Łękno is a housing estate, mostly consists of historic villas. Within its boundaries, to the east of Słowackiego Street, is located the Jan Kasprowicz Park, the largest urban park in the city, with an area of around 27 ha. It features lake Rusałka, Osówka stream, Niemierzyn Valley, and its woodland forms part of the Ueckermünde Heath. There also located the Summer Theatre, one of the largest a amphitheatres in Poland. To the south, the park borders the Bright Meadows Square at Skargi Street. At their boundary stands the Monument to the Polish Endeavour, designed by Gustaw Zemła in 1979. It consists of three bronze colossal statues of eagles, installed on stainless steel pillars, with the total height of 22.5 m. The monument represent three generations of Polish residents of the city. Additionally, to the north, park borders the Różanka Rose Garden, which is part of the Szczecin Botanical Garden. Other urban green placed in the neighbourhood includes the Gałczyński Square and Badetko Square at Polish Armed Forces Avenue.

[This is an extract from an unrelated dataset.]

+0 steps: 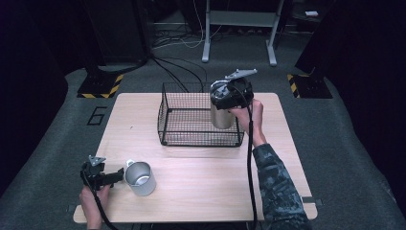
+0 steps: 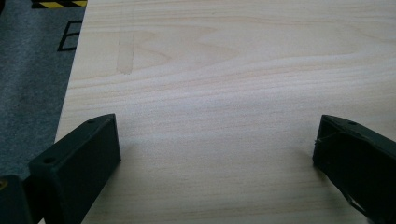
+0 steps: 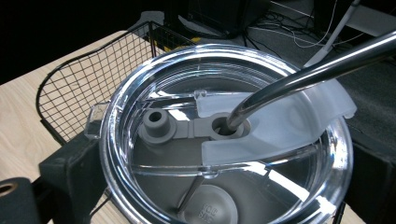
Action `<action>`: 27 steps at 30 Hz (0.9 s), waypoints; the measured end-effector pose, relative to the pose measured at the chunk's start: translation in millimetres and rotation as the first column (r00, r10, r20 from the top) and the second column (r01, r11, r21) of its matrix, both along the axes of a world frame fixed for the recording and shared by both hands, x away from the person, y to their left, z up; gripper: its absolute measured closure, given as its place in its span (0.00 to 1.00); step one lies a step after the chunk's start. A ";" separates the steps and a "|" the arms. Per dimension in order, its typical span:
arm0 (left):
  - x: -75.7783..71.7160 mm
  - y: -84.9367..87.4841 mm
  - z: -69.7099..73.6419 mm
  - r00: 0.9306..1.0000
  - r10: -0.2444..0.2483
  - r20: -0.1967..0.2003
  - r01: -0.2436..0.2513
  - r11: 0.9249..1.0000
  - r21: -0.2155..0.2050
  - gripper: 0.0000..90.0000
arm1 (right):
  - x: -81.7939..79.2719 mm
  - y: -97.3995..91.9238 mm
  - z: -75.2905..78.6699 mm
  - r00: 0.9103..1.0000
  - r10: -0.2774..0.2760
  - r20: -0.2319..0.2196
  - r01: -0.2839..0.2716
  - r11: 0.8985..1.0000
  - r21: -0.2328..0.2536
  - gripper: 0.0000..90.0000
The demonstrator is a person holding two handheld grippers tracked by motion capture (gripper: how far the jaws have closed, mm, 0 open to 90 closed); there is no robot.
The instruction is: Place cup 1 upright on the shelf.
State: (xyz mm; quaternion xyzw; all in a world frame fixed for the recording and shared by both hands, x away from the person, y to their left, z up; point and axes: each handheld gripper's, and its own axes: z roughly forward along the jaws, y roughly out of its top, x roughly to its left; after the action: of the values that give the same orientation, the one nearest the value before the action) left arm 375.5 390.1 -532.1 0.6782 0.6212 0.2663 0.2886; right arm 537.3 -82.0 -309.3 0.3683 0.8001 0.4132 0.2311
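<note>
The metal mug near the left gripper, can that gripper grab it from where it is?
Probably yes. The left gripper sits right beside the metal mug on the table, fingers spread open, with nothing between them. But its own view shows bare wood, so it likely has to turn toward the mug first.

Black wire basket (image 1: 200, 115) sits on the light wooden table (image 1: 191, 182), at centre toward the far edge. Right gripper (image 1: 225, 101) holds a steel tumbler with a clear plastic lid (image 1: 221, 115) above the basket's right end. Steel handled mug (image 1: 140, 178) stands near the front left, well apart from the basket. Left gripper (image 1: 117, 176) is just left of the mug, at its handle.
</note>
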 end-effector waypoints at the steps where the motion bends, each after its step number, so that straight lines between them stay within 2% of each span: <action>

Additionally, within the neighbourhood are also present the Academy of European Integration at 47 Mickiewicza Street, and the Faculty of Theology of the University of Szczecin at 2 Papieża Pawła VI Street, was opened the new building of the Higher Theological Seminary. At 43 Mickiewicza Street, is also placed the Church of the Protection of Virgin Mary, belonging to the Ukrainian Greek Catholic Church denomination, and the Bethany commune of the Pentecostal Church denomination.

At 19 Skarki Street is also located the civilian department of the District Court of Szczecin.

== Government ==
Łękno is one of the municipal neighbourhoods of Szczecin, governed by a locally elected council with 15 members. Its headquarters are located at 12 Bogumiły Street.

== Boundaries ==
The neighbourhood is located between Niemierzyńska Street, Papieża Pawła VI Street, Słowackiego Street, around Kasprowicz Park, Bright Meadows Square, Skargi Street, Wawrzyniaka Street, Mickiewicza Street, Sienkiewicza Street, and tracks of the railway line no. 406. It borders Arkońskie-Niemierzyn, Niebuszewo-Bolinko, Downtown-North, Turzyn, and Pogodno. It has a total area of 1 km^{2}.